**EXERCISE OBJECTIVE**
Search the listing below, and show each line that includes the word "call".

....................

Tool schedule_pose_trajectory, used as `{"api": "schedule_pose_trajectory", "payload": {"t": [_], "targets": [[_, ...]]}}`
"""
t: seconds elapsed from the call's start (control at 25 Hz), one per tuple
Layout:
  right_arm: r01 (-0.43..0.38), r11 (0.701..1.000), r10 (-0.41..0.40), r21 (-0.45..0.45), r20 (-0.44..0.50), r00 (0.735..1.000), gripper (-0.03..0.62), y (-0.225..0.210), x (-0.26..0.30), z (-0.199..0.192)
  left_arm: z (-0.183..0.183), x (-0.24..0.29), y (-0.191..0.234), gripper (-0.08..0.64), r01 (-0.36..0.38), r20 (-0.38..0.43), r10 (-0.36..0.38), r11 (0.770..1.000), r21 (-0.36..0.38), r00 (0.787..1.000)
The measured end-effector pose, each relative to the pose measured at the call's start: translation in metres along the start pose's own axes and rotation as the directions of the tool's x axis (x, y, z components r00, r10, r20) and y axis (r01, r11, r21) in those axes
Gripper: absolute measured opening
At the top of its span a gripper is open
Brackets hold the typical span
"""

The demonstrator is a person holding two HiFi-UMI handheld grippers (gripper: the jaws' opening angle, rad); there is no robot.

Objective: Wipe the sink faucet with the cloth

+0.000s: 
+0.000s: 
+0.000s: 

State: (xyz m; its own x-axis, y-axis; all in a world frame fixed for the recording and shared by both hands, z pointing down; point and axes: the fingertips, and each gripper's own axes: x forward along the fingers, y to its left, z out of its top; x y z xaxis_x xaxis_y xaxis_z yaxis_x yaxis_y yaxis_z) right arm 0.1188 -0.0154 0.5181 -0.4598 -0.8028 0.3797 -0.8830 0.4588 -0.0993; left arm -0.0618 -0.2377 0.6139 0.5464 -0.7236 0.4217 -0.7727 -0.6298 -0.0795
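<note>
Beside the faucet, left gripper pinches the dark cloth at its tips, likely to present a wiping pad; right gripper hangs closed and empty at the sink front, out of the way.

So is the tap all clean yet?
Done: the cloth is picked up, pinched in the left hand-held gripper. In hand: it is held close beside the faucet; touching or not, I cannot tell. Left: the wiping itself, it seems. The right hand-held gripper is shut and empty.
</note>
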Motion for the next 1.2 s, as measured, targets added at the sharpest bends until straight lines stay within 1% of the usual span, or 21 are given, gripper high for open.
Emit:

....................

**ANSWER FOR THE TASK**
t: seconds elapsed from the call's start (control at 25 Hz), one per tuple
The measured end-effector pose, each relative to the pose measured at the call's start: translation in metres along the start pose's own axes and rotation as the directions of the tool's x axis (x, y, z components r00, r10, r20) and y axis (r01, r11, r21) in those axes

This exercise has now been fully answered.